--- Aim of the task ---
Nothing below is to be printed except the lines between the line holding "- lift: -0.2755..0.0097" and the line holding "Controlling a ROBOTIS", inclusive, each exactly as it appears.

--- Supplied material ---
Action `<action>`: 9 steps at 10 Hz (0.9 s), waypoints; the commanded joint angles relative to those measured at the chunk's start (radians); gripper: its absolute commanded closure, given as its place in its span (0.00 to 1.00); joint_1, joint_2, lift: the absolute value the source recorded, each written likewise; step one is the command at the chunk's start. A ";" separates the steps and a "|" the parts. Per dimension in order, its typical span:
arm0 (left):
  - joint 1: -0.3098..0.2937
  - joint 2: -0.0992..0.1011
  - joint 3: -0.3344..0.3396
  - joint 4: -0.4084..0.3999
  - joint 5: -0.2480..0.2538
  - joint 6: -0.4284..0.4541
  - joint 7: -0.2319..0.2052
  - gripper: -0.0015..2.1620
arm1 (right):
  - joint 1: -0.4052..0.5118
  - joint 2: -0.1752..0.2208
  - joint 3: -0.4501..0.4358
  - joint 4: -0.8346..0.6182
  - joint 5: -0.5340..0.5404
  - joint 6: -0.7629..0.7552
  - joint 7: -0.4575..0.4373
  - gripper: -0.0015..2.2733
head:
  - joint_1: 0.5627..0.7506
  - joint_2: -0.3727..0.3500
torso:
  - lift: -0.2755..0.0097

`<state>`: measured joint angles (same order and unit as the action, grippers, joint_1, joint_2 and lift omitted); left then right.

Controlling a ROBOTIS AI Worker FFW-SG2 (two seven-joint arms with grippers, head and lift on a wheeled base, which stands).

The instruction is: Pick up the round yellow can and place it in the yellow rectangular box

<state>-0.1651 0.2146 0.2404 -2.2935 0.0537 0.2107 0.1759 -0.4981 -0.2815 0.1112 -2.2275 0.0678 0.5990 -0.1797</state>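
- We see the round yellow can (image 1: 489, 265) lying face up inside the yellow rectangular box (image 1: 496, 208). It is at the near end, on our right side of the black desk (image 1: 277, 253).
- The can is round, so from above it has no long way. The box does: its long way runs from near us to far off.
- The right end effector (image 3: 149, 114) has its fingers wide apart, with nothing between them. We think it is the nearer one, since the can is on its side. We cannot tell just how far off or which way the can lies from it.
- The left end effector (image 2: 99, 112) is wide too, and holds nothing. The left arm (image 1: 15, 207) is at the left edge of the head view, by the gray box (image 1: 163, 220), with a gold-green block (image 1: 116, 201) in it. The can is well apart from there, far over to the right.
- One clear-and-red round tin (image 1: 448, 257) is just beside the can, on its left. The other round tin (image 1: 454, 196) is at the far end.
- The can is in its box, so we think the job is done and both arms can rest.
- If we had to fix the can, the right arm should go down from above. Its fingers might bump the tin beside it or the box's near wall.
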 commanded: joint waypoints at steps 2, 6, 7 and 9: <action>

--- Response ---
  - lift: -0.2755..0.0097

`<state>`: measured joint angles (same order and unit as the action, grippers, joint_1, joint_2 and lift omitted); left then right.

Controlling a ROBOTIS AI Worker FFW-SG2 (two seven-joint arms with grippers, head and lift on a wheeled base, which stands).

Nothing further is needed for the exercise.